■ What you have to do ■
Return a copy of every line in the data below that contains "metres".

- - - - - - -

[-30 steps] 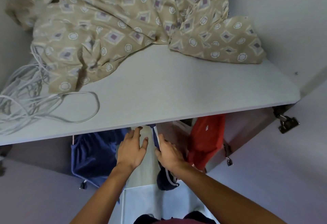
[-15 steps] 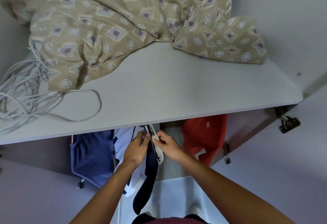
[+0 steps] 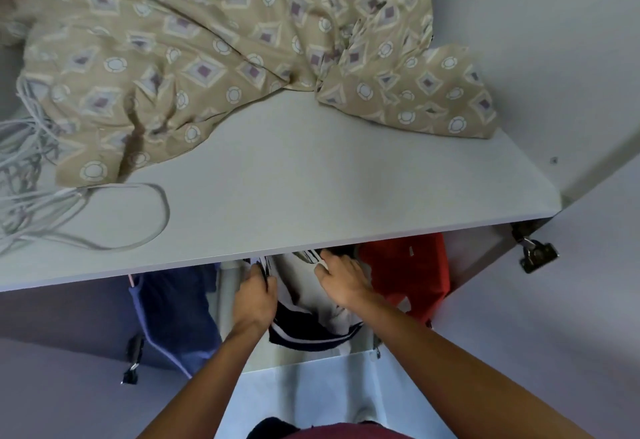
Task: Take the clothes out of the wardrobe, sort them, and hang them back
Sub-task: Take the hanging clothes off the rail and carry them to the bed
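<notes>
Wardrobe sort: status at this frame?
Done: cannot tell; nothing shows sorted. In hand: left hand and right hand both grip the white and navy garment under the shelf. Left: the blue garment and red garment still hang on either side.

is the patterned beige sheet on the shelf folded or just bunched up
Bunched up: the beige sheet lies crumpled with irregular creases across the shelf.

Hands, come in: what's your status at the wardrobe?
Left hand and right hand both gripping white and navy garment. Garment under shelf. Blue garment, red garment flank it.
</notes>
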`<state>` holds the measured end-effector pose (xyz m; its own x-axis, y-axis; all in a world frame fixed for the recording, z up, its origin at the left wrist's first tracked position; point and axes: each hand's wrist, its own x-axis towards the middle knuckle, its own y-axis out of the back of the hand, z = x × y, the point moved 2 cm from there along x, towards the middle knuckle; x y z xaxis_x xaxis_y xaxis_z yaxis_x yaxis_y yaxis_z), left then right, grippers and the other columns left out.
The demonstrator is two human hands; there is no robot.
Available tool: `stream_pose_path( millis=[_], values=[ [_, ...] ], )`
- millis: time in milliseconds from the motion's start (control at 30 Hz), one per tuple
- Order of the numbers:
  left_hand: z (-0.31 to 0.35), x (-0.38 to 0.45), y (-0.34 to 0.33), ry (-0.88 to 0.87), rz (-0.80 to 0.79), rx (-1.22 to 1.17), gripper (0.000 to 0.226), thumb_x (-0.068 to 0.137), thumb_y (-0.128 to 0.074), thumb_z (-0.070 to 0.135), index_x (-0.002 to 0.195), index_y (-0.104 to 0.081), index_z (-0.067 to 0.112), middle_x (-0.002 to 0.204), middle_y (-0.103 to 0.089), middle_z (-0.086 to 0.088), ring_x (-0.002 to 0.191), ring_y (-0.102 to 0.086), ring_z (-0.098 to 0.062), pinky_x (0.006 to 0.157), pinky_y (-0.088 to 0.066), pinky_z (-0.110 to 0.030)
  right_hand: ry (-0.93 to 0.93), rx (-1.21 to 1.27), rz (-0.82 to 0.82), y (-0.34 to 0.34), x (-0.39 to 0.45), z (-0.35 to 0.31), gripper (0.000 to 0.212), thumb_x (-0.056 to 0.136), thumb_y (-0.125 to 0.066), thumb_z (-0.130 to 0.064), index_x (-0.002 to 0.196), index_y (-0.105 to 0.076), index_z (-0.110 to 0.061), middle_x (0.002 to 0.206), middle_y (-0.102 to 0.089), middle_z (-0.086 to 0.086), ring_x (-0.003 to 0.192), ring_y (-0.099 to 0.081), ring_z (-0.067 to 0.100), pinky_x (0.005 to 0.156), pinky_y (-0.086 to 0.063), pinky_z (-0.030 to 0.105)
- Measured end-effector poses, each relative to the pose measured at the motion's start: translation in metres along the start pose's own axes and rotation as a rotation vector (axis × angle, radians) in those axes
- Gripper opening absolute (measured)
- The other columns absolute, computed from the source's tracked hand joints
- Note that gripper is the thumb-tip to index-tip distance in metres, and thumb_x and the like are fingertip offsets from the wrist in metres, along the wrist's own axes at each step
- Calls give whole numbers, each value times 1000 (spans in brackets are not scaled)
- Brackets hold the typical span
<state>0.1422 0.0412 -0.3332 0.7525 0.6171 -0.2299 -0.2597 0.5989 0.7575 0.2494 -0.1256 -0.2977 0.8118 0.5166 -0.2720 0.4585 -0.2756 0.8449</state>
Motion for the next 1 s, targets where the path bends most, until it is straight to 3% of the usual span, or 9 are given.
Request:
stream_pose_path(
  millis=[100, 300, 433, 633, 800, 1000],
  values=[
    [-24, -5, 12, 35, 64, -13, 9, 106, -43, 19, 101, -46, 12, 93, -67, -20, 85, -62, -44, 69, -43, -41, 10, 38, 9, -2, 5, -3, 33, 107, -41, -43, 121, -57, -18, 112, -70, 20, 111, -64, 43, 85, -48, 42],
    [-35, -4, 31, 13, 157, -159, 28, 110, -38, 39, 87, -42, 24, 86, -61, -15, 72, -56, -39, 67, -42, -40, 4, 262, 76, -10, 4, -24, 32, 109, -42, -39, 122, -63, -19, 113, -72, 10, 105, -67, 34, 84, -52, 39],
    [-20, -21, 44, -55, 226, -284, 35, 111, -40, 33, 79, -42, 19, 68, -54, -12, 59, -49, -30, 57, -34, -38, -13, 408, 168, -12, -11, -30, 26, 109, -42, -38, 96, -60, -24, 76, -63, -4, 74, -63, 23, 67, -41, 33],
    [-37, -66, 52, -135, 238, -319, 42, 110, -46, 32, 71, -40, 18, 52, -39, 2, 48, -32, -12, 50, -31, -38, 15, 506, 288, -16, -56, -39, 33, 110, -44, -36, 77, -46, -34, 58, -46, -4, 50, -44, 9, 53, -36, 37],
    [-66, -102, 54, -116, 203, -363, 48, 109, -49, 33, 67, -31, 19, 49, -31, 9, 48, -28, -11, 52, -25, -34, 36, 561, 335, -39, -97, -46, 40, 109, -49, -35, 70, -47, -45, 57, -46, -11, 52, -43, 7, 53, -34, 26],
    [-115, -138, 49, 2, 207, -372, 60, 105, -54, 41, 59, -23, 20, 42, -28, 8, 45, -28, -17, 51, -29, -34, 47, 684, 198, -73, -133, -59, 46, 106, -56, -27, 62, -41, -33, 55, -33, -11, 51, -32, 5, 51, -27, 24]
  ],
)
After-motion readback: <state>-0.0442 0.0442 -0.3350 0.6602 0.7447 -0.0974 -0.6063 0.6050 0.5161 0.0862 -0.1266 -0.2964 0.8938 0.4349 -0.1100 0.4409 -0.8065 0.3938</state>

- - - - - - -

■ Task result ■
- Measured end-effector poses, each relative to the pose measured at the motion's start: translation in metres along the start pose's own axes and rotation as a rotation vector (axis × angle, radians) in those axes
- Note that gripper is the thumb-tip to index-tip distance in metres, and thumb_x and the like are fingertip offsets from the wrist in metres, along the wrist's own axes at each step

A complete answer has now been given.